**Required work**: Copy out each line of the material in which the word "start" can be found.
══ Data provided
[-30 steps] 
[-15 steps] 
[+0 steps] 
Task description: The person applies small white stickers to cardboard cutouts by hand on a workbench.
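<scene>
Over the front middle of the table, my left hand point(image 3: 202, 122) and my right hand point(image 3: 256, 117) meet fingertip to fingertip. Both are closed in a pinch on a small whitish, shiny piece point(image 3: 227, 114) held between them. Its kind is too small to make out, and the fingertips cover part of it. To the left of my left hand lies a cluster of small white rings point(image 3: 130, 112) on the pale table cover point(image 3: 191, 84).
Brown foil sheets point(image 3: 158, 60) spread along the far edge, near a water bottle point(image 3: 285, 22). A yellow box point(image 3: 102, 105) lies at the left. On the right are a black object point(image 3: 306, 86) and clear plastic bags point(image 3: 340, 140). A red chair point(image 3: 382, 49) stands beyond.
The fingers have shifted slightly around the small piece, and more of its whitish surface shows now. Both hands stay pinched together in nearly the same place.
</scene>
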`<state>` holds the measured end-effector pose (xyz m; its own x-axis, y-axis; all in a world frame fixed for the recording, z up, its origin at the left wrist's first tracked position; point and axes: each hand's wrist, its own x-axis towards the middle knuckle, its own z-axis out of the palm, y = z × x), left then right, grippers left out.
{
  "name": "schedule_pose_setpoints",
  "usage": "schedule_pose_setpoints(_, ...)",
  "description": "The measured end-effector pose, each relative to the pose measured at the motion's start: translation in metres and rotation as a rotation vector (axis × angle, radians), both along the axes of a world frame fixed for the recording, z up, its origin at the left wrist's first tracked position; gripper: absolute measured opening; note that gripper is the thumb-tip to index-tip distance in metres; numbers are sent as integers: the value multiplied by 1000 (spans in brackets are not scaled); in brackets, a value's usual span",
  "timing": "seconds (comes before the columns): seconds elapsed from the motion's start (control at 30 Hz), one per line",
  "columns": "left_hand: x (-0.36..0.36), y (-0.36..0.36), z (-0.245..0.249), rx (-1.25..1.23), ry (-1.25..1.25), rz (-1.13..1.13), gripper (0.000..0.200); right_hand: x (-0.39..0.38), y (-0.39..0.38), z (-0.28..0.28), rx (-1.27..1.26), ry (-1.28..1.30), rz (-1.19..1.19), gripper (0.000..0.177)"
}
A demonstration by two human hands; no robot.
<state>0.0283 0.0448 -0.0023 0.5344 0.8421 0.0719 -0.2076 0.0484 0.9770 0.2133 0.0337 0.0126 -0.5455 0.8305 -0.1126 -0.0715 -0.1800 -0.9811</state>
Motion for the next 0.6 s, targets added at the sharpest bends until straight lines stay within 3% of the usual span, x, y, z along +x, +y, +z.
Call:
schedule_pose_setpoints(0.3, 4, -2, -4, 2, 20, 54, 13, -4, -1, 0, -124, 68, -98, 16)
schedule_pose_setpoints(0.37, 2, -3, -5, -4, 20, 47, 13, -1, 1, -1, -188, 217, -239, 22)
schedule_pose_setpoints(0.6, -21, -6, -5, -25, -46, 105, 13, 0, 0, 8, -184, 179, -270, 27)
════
**Exercise result**:
  "description": "The measured end-effector pose, each relative to the pose measured at the motion's start: translation in metres and rotation as a rotation vector (axis × angle, radians), both along the axes of a world frame fixed for the recording, z up, its origin at the left wrist's first tracked position; gripper: absolute measured opening; note that gripper is the thumb-tip to index-tip distance in metres; numbers are sent as integers: the value multiplied by 1000 (spans in brackets are not scaled); in brackets, a value's usual span",
  "timing": "seconds (comes before the columns): seconds elapsed from the motion's start (control at 30 Hz), one per line",

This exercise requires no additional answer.